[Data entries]
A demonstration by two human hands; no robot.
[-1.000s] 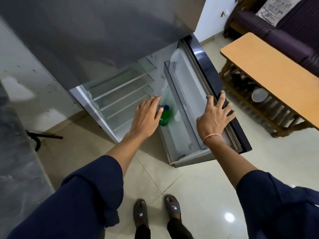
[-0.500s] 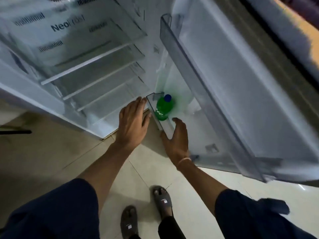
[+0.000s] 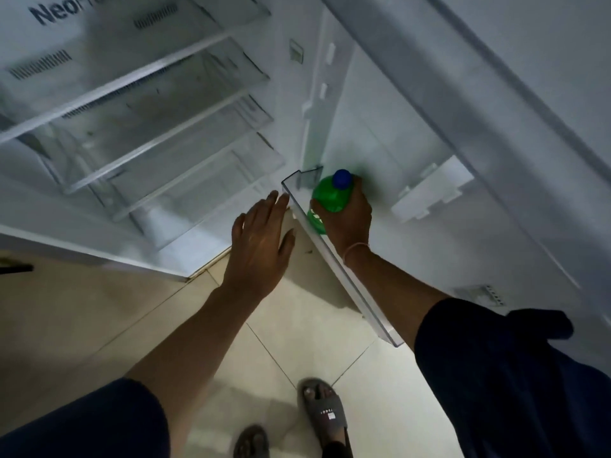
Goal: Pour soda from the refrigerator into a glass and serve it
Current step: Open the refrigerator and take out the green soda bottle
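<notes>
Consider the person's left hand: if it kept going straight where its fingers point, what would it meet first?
Probably the near corner of the clear door bin: the left hand has fingertips almost at it, though depth is unclear.

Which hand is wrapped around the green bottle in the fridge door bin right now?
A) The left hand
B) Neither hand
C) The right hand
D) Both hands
C: the right hand is closed around the green bottle inside the door bin, while the left hand is spread open outside the bin, off the bottle.
</notes>
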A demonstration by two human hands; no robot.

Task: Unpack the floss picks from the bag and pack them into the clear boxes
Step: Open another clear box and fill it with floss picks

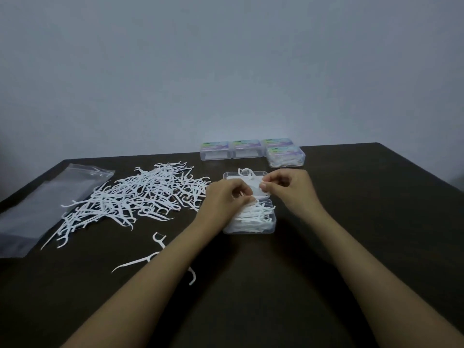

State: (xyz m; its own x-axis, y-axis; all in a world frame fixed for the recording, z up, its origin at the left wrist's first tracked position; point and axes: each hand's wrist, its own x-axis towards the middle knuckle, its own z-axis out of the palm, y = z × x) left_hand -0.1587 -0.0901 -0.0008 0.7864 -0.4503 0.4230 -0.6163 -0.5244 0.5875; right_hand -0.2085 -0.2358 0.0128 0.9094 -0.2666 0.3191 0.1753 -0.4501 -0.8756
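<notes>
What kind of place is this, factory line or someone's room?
Probably a plain room with a makeshift hand-packing spot, not a line: one dark table by a bare grey wall, a loose pile of floss picks beside an empty zip bag, and labelled clear boxes at the far edge.

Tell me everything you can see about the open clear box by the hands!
The open clear box looks like see-through plastic, small and rectangular with rounded corners. Its lid lies open flat, just behind the base. The base is heaped with white floss picks, some poking over the rim. It sits on the dark table. The left hand covers its left edge; the right hand pinches more picks above the lid.
</notes>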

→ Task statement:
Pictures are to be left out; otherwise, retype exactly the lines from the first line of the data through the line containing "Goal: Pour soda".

→ Solution to the problem:
A demonstration by two human hands; no robot.
[-1.000s] 
[-0.500s] 
[+0.000s] 
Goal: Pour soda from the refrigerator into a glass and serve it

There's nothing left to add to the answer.